Nevertheless, with any of these enrichment approaches there is the major disadvantage that information on the overall protein abundance is lost, so although there may be a change in the redox state of a particular Cysteine between two samples, it is not known if the protein itself changes in abundance. To acquire information on protein abundance and the redox state of individual Cysteine residues it is necessary to use sequential labeling of the reduced and reversibly oxidized Cysteine residue with light/heavy isotopes of the alkylating reagent. Combining global label free proteomics together with selective analysis of the ratio of light/heavy labeled Cysteine's allows the relative quantification of the redox state of individual Cysteine residues in the context of the abundance of that protein (McDonagh et al., 2014). However, as with any of the shotgun proteomic approaches mentioned above, it is limited to the detection of the most abundant proteins and peptides. In response to localized ROS/RNS generation only a specific or relatively small proportion of the protein may be modified making it extremely difficult to determine subtle changes in the relative abundance of the modification.

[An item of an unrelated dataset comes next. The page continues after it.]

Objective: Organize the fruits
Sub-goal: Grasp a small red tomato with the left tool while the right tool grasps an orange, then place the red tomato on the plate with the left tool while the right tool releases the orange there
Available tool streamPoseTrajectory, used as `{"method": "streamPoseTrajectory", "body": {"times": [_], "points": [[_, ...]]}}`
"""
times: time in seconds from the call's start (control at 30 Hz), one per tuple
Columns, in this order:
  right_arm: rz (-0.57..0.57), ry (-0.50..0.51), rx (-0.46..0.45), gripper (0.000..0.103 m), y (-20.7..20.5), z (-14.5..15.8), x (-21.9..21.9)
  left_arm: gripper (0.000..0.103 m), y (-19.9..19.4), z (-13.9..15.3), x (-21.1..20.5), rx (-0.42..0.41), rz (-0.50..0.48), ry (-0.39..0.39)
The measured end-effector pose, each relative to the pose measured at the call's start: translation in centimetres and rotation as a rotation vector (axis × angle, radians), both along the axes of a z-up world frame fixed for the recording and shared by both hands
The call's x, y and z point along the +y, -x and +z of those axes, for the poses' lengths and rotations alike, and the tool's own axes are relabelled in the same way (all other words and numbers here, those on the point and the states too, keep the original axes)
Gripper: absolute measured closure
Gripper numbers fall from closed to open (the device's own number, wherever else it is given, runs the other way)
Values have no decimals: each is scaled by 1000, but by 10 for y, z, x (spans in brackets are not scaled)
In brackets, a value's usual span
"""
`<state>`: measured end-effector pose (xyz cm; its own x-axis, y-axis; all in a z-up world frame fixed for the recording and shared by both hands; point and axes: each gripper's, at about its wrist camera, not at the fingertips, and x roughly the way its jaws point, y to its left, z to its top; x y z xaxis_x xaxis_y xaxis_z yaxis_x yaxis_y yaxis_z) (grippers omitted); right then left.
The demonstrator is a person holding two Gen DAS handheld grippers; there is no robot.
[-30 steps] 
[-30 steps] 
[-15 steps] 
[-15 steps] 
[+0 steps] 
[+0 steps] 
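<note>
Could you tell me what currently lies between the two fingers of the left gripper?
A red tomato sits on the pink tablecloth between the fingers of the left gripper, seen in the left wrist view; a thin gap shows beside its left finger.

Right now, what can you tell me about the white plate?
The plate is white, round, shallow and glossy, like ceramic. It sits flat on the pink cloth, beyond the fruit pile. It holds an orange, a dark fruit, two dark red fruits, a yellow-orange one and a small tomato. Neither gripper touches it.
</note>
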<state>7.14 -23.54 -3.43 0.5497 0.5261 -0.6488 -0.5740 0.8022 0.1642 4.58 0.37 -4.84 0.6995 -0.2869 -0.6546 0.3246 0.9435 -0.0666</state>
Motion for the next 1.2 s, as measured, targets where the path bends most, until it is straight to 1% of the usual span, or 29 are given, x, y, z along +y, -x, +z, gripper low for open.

The application of targeted MS approaches increases the sensitivity for quantification of the redox state, however it is necessary to have a prior knowledge of the Cysteine containing peptide that is modified for approaches, such as selected/multiple reaction monitoring and parallel reaction monitoring (S/MRM and PRM). This approach has been widely utilized in the study of protein phosphorylation and will provide a more accurate determination of ROS/RNS induced PTMs. One of the first applications of MRM to target modified Cysteine residues used a combination of protein purification, differential Cysteine labeling and MRM to identify the site specific Cysteine oxidation of endogenous p53 (Held et al., 2010).
Perspective and Outlook
Developments in data independent acquisition (DIA) in MS and more recently SWATH (sequential window acquisition of all theoretical fragment ion spectra) where all peptide precursors detected are fragmented (Gillet et al., 2012), will potentially offer higher specificity, reproducibility and dynamic range for the detection of ROS modified peptides and proteins. SWATH combines DIA with targeted analysis and allow post acquisition analysis of data for the identification and quantification of redox modifications. Recently this approach has been combined with affinity purification for the identification of carbonylated residues in rice embryo during seed germination (Zhang et al., 2016). Large numbers of raw data files generated from SWATH and other large scale proteomics studies including detailed experimental conditions are now routinely deposited in public repositories allowing subsequent re-analysis using spectral libraries of previous discovery data to detect and quantify redox modified peptides and proteins. This will allow researchers from all areas to investigate and search data files for specific redox modifications on their proteins of interest. The ongoing developments in both instrument sensitivity and resolution together with more sophisticated bioinformatic tools can potentially allow for the retrospective identification and quantification of specific ROS/RNS induced PTMs. One of the biggest challenges in the analysis of ROS/RNS induced PTMs is the dynamic nature of the modifications in cell signaling and potential cross-talk between redox and non-redox dependent PTMs that regulate protein activity. Including an increased number of potential PTMs combined with targeted post analysis would increase sensitivity and provide a comprehensive overview on the role of ROS induced cellular signaling.
Author Contributions
The author confirms being the sole contributor of this work and approved it for publication.
Funding
Funded by Department of Physiology, School of Medicine NUI Galway.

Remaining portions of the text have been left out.